The results of the investigation demonstrates that acupuncture is safe and effective for the relief of post-stroke depression. In related research, Guangdong Chinese Medicine School researchers find acupuncture beneficial for post-stroke patients. Patients receiving acupuncture had a 90% total effective rate for the recovery of motor abilities. In addition, 46.67% of patients achieved very significant motor improvements. Brunnstrom Approach upper and lower limb motor abilities significantly improved and the Barthel Activities of Daily Living (ADL) index improving from a 38.80 to a 55.80. Acupuncture points used in the study included the following:

  • Neiguan (PC6)
  • Sanyinjiao (SP6)
  • Jiquan (HT1)
  • Chize (LU5)
  • Weizhong (BL40)
  • Renzhong (DU26)

Abdominal acupuncture points were applied on alternating days and supplementary acupoints were added for specific disorders. For aphasia, Jinjin and Yuye were added. For dysphagia, Yifeng (SJ17) and Fengchi (GB20) were added. For deviation of the mouth, Jiache (ST6) was added. Quchi (LI11) and Waiguan (SJ5) were added for pain and impaired movement of the upper limbs. For finger spasticity, Hegu (LI4) and Houxi (SI3) were added. Bafeng and Baxie were added for sensory disorders of the feet and hands.
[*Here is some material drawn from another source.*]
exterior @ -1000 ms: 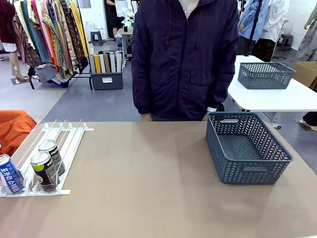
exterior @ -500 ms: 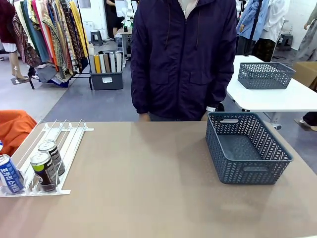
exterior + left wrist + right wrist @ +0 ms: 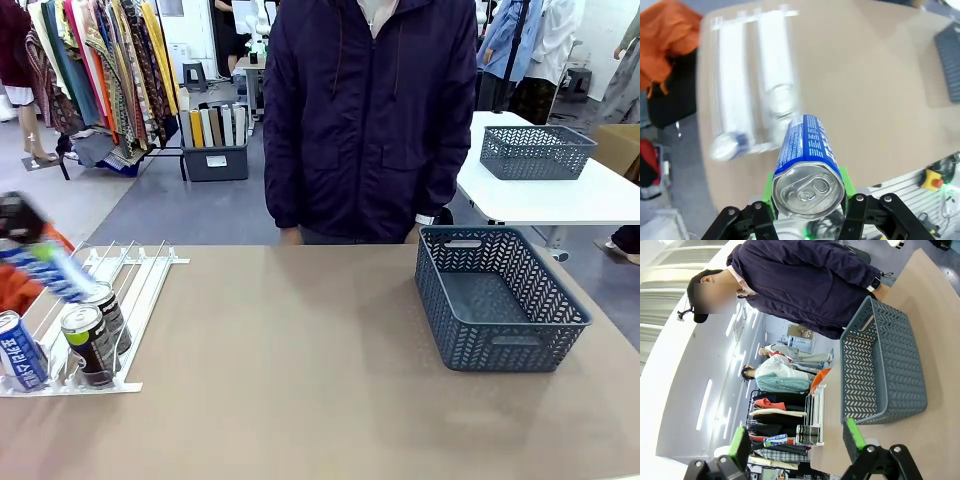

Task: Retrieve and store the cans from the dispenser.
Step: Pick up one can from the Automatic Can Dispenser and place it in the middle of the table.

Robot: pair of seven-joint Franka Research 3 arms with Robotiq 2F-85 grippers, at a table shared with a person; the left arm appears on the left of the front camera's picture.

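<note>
Left wrist view first: the left gripper (image 3: 808, 191) is clamped tight on a slim blue-and-white can (image 3: 806, 142). Its green pads press either side just under the rim, and the brushed silver top and pull tab stare straight at the camera. White print runs along the blue wall, too soft to read. The can hangs in the air over the dispenser (image 3: 747, 85), a blurred run of thin white rails on the smooth tan surface (image 3: 865, 100), with orange cloth (image 3: 670, 30) off the surface's edge. Over to the front view: the held can shows as a tilted blue-white smear over the dispenser. Down at the clear front stops stand two black cans (image 3: 88, 345) with green-and-white labels, one behind the other in one lane. In the lane to their left is a blue can (image 3: 20, 352) with white Korean lettering up its side. Far right on the surface sits a dark grey plastic basket (image 3: 500, 300), with herringbone lattice walls and slot handles. A person (image 3: 370, 120) in a dark navy zip jacket stands at the far side. Right wrist view: the right gripper (image 3: 796, 440) is spread wide, green pads well apart, nothing between them, the lattice basket beyond.
</note>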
Guangzhou University of Chinese Medicine researchers (Yang et al.) investigated the biological effects of acupuncture on the brain. Their investigation finds acupuncture effective in the stimulation of angiogenesis and nerve repair after cerebral ischemia. Acupuncture at GV20 (Baihui) and GV14 (Dazhui) increases the expression of VEGF (vascular endothelial growth factor) and Ang-1 (angioprotein 1) in the area of a cerebral ischemic focus. In addition, acupuncture at these acupoints affects the expressions of signal transducers and activators of transcription (STATs). The researchers note that regulation of STATs indicates that acupuncture activates self-protection and reduction of “apoptosis of the nerve cells in and around the ischemic focus.”
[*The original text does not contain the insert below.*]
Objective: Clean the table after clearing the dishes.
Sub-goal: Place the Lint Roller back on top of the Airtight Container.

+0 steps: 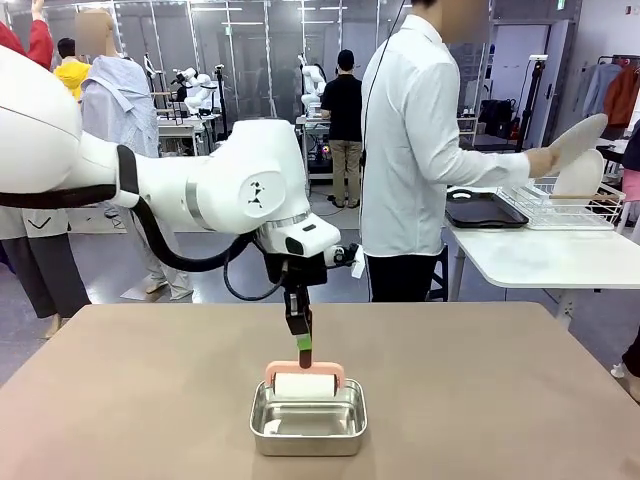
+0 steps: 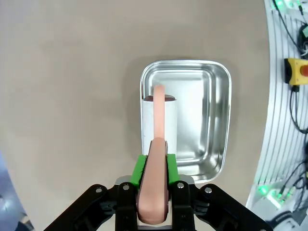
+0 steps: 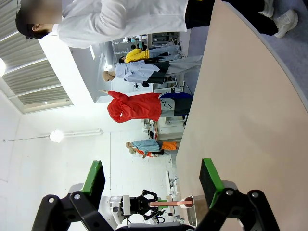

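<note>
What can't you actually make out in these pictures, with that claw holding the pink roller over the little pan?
- Roller underside: the steel pan's wall hides it in the front view, so whether it rests on the pan floor is unclear.
- Left claw pads: the pink handle covers the contact in the left wrist view.
- Plates in the person's hands: partly hidden behind the rack, so their count is uncertain.
- Right claw: its arm is cut off by the bottom edge.

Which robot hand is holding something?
The left gripper, its green pads clamped on the pink handle of the white roller in the small steel pan. The right gripper is open, holding nothing.
</note>
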`<state>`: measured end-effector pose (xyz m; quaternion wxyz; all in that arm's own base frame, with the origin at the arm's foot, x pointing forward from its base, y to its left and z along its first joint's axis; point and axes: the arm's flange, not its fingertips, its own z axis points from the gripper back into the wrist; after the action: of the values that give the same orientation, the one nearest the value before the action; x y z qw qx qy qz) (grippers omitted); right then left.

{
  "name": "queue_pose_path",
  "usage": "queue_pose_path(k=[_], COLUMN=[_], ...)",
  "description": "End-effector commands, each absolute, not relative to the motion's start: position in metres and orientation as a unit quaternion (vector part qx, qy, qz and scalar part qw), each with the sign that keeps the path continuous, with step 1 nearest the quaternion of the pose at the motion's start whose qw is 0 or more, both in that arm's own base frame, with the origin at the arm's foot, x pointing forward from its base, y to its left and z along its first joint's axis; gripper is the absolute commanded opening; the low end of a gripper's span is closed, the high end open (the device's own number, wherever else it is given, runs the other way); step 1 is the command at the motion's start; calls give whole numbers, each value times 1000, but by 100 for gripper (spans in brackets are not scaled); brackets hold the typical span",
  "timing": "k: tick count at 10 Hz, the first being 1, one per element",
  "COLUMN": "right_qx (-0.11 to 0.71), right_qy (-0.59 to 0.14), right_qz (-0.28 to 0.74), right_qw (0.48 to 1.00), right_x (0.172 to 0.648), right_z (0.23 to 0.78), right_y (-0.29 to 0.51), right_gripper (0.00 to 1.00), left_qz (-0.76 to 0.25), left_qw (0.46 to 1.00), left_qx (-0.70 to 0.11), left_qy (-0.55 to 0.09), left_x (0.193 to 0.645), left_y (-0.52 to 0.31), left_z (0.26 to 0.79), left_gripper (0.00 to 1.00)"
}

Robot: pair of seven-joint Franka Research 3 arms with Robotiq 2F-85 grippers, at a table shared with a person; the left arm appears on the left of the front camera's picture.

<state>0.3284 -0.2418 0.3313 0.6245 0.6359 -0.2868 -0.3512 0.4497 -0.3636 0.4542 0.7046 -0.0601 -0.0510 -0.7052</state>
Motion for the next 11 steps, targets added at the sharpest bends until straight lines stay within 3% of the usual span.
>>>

Yang et al. note that acupuncture on the CV and GV channels promotes “proliferation and differentiation of NSCs in the ischemic brain.” NSCs (neural stem cells) in the brain maintain the “ability of self-duplication, self regeneration and continuous differentiation into neuron and neuroglial cells.” The researchers add, needling acupoints GV20 (Baihui) and GV26 (Shuigou) “increase(s) the release of nerve growth factors (NGFs) to make nerve cells survive and axons grow, synthesize neurotransmitters, [and] metabolize toxic substances. . . .” Moreover, needling CV24 (Chengjiang), CV4 (Guanyuan), GV26 (Shuigou), and GV20 (Baihui) “inhibit(s) excessive proliferation of the hippocampal astrocytes and promote cellular differentiation.” In summation, acupuncture demonstrates the ability to benefit post-stroke patients in both subjective and objective data.


Song SC, Lu Z, Wang RY & Chen H. (2014). Interventive Effect of Acupuncture in the Treatment of Post-stroke Depression and Neurological Functional Rehabilitation. JCAM. 30(10).
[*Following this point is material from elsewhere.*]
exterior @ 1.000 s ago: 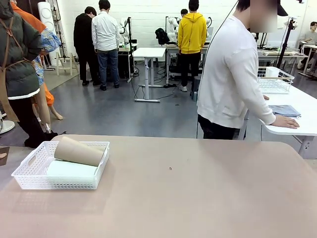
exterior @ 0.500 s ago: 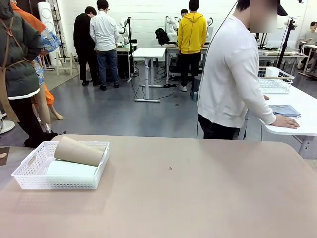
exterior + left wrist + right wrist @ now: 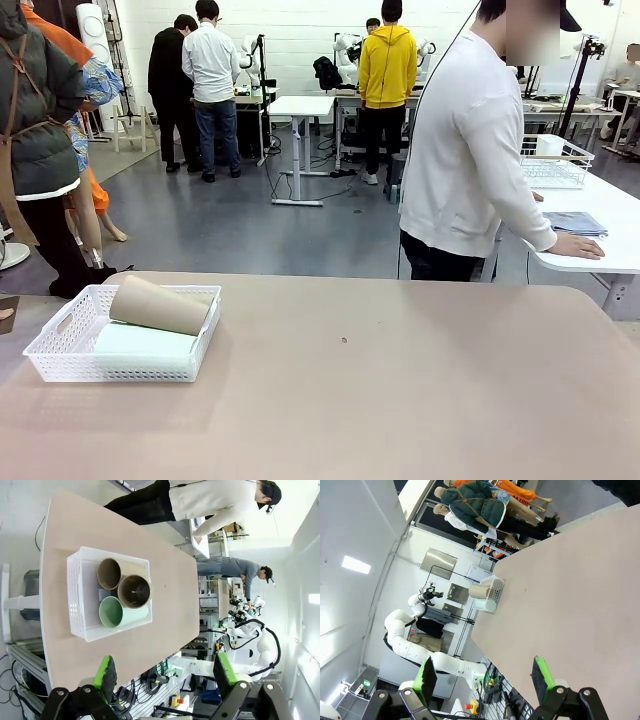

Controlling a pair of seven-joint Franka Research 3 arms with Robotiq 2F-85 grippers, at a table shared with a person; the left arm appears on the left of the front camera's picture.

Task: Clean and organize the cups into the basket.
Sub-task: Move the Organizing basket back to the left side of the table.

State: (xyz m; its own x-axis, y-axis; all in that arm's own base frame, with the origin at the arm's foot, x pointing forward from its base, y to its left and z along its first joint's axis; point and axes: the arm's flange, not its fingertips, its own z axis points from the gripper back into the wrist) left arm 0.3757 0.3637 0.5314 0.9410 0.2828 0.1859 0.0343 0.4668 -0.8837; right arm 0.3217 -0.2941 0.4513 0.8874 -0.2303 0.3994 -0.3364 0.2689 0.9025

Zhang, G. F., Huang, Y. & Zeng, T. J. (2014). Therapeutic Effect of Activating Brain and Regaining Consciousness Needling Combined with Bo’s Abdomen Acupuncture on Stroke Sequelae: Analysis of 30 Cases. Journal of Clinical Acupuncture and Moxibustion. 30 (4).

Feng, F. Z. (2013). Activating Brain and Regaining Consciousness (Xing Nao Kai Qiao) Needling Technique for the Early Treatment of Acute Phase Stroke: 120 Cases. Chinese Medicine Modern Distance Education of China. 17 (4): 59-61.

Darer RM, Rao M, Shareef A, et al. Post stroke depression. Top Stroke Rehabil, 2008, 15(1): 13-21.

Zhou-xin Yang, Peng-dian Chen, Hai-bo Yu, Wen-shu Luo, Yong-Gang Wu, Min Pi, Jun-hua Peng, Yong-feng Liu, Shao-yun Zhang, Yan-hua Gou. Research advances in treatment of cerebral ischemic injury by acupuncture of conception and governor vessels to promote nerve regeneration. Journal of Chinese Integrative Medicine, Jan. 2012. vol. 10, 1. Department of Acupuncture and Moxibustion, Shenzhen Traditional Chinese Medicine Hospital, Guangzhou University of Chinese Medicine, Guangdong Province, China.